--- EXERCISE DETAILS ---
Of all the lines below, return only those starting with the line holding "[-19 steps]" and going on through the line holding "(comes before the", exactly as written.
···
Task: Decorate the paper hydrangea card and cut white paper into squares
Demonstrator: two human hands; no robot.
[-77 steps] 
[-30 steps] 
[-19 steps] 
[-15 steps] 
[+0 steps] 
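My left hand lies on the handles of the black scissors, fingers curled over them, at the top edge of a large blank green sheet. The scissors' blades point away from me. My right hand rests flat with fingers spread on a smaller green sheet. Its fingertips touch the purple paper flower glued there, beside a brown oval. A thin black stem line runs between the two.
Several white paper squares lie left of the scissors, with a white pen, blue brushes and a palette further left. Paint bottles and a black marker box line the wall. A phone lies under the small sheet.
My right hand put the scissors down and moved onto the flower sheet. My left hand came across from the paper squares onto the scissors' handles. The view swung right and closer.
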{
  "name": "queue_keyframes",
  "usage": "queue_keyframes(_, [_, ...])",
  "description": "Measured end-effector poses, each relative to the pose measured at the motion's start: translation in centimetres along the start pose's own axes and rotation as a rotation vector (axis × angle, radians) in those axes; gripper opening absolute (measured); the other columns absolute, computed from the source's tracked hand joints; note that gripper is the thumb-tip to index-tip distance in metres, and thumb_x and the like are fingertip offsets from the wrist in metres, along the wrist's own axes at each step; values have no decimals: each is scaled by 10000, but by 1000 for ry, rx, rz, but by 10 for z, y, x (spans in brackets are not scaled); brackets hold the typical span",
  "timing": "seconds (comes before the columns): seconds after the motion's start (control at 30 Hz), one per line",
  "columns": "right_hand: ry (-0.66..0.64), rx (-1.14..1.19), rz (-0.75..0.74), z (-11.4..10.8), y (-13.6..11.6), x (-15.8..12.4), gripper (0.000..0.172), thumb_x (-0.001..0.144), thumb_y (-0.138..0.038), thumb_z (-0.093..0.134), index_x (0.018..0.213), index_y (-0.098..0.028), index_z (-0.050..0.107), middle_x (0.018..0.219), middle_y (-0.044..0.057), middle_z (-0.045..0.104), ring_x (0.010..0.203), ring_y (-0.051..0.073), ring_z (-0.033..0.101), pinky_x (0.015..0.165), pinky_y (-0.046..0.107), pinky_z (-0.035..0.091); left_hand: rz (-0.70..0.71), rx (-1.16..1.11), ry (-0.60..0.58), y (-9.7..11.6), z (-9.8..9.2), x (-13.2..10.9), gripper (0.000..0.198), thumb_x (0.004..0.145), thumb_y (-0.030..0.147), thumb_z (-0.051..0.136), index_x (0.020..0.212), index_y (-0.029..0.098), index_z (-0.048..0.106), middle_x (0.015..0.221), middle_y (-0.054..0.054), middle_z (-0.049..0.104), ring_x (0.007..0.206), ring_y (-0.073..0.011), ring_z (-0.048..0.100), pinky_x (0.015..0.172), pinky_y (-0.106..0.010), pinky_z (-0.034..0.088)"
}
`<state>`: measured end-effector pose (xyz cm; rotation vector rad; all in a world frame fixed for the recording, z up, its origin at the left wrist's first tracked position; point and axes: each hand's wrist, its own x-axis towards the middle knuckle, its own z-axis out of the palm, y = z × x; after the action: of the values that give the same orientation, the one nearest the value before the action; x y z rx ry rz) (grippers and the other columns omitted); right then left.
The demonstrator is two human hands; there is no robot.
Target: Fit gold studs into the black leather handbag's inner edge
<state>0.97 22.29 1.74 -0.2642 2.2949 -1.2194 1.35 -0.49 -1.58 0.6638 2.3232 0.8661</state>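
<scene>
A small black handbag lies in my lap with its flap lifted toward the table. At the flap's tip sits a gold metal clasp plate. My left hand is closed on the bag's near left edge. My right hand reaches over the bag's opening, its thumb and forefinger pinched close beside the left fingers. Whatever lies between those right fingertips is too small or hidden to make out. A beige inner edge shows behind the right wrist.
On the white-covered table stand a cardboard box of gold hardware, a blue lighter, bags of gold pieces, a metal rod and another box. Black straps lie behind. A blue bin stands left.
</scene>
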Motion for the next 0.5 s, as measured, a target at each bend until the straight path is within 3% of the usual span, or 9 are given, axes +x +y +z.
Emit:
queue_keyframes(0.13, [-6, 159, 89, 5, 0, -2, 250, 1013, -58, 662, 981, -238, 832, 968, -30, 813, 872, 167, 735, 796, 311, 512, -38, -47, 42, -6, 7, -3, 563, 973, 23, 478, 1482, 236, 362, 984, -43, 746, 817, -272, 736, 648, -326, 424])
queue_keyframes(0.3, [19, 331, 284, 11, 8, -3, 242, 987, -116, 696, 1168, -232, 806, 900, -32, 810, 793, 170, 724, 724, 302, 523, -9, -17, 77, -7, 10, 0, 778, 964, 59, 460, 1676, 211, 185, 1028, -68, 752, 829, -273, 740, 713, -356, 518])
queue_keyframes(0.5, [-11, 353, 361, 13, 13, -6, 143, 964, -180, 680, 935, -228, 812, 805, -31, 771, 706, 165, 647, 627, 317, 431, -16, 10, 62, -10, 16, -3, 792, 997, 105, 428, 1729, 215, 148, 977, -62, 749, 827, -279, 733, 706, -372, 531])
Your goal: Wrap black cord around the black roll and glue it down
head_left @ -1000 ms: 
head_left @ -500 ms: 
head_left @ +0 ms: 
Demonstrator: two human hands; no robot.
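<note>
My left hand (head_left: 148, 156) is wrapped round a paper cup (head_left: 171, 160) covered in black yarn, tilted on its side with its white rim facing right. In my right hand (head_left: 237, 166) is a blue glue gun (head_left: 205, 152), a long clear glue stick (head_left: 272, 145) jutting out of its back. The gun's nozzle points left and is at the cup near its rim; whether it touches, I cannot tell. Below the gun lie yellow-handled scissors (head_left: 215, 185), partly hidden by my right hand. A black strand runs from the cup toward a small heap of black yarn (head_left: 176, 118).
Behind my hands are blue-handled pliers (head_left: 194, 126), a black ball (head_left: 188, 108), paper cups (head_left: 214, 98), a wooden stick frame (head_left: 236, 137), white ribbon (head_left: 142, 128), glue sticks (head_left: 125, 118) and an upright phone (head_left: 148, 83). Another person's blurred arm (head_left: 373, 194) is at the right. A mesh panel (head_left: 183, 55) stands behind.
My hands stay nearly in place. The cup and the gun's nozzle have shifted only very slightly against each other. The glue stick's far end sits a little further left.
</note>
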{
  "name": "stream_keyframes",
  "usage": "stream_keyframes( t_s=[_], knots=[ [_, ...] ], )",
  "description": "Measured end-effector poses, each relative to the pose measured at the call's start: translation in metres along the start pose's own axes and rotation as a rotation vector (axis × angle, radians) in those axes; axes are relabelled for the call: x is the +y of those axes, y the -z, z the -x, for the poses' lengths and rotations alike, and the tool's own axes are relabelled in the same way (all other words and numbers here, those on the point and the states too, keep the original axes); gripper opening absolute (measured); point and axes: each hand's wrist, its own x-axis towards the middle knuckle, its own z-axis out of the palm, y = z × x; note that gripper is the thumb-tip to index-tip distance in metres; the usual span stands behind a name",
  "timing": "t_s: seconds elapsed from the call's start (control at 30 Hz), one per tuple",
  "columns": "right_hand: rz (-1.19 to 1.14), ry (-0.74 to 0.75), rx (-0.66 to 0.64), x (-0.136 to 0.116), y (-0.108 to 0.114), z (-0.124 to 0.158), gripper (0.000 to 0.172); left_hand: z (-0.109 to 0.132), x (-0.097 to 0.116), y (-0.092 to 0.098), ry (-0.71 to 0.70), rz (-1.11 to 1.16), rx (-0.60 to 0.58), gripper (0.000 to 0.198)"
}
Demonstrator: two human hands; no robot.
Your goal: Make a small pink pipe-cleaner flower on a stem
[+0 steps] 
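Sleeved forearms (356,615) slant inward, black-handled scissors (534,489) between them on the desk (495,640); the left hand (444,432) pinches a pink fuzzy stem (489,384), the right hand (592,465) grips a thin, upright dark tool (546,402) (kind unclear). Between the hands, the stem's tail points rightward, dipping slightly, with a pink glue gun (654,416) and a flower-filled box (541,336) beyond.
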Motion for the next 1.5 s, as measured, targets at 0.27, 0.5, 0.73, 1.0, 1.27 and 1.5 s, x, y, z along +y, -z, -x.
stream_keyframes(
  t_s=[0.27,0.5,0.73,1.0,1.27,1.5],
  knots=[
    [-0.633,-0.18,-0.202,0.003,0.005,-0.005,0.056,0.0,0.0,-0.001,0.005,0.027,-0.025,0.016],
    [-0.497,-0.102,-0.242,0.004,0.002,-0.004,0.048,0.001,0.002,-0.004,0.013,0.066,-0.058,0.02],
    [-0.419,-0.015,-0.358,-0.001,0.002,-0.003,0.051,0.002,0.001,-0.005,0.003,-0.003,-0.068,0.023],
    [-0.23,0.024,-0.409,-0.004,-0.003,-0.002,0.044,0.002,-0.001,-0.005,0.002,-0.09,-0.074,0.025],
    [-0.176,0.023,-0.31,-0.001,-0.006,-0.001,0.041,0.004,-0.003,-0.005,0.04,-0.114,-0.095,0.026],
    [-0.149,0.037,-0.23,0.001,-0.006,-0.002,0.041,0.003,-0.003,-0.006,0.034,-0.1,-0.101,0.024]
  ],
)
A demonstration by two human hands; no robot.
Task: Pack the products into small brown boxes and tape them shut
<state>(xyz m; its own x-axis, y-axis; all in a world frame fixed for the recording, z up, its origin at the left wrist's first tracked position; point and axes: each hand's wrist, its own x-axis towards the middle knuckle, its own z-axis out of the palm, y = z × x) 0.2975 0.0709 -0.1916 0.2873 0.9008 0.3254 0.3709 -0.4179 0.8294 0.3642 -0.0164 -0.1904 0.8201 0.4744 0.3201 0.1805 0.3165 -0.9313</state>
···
--- ANSWER BOX ---
[-19 steps] 
[-15 steps] 
[+0 steps] 
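My left hand lies on the handles of the black scissors, fingers curled over them, at the top edge of a large blank green sheet. The scissors' blades point away from me. My right hand rests flat with fingers spread on a smaller green sheet. Its fingertips touch the purple paper flower glued there, beside a brown oval. A thin black stem line runs between the two.
Several white paper squares lie left of the scissors, with a white pen, blue brushes and a palette further left. Paint bottles and a black marker box line the wall. A phone lies under the small sheet.
My right hand put the scissors down and moved onto the flower sheet. My left hand came across from the paper squares onto the scissors' handles. The view swung right and closer.
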{
  "name": "queue_keyframes",
  "usage": "queue_keyframes(_, [_, ...])",
  "description": "Measured end-effector poses, each relative to the pose measured at the motion's start: translation in centimetres along the start pose's own axes and rotation as a rotation vector (axis × angle, radians) in those axes; gripper opening absolute (measured); the other columns absolute, computed from the source's tracked hand joints; note that gripper is the thumb-tip to index-tip distance in metres, and thumb_x and the like are fingertip offsets from the wrist in metres, along the wrist's own axes at each step; values have no decimals: each is scaled by 10000, but by 1000 for ry, rx, rz, but by 10 for z, y, x (spans in brackets are not scaled); brackets hold the typical span",
  "timing": "seconds (comes before the columns): seconds after the motion's start (control at 30 Hz), one per line",

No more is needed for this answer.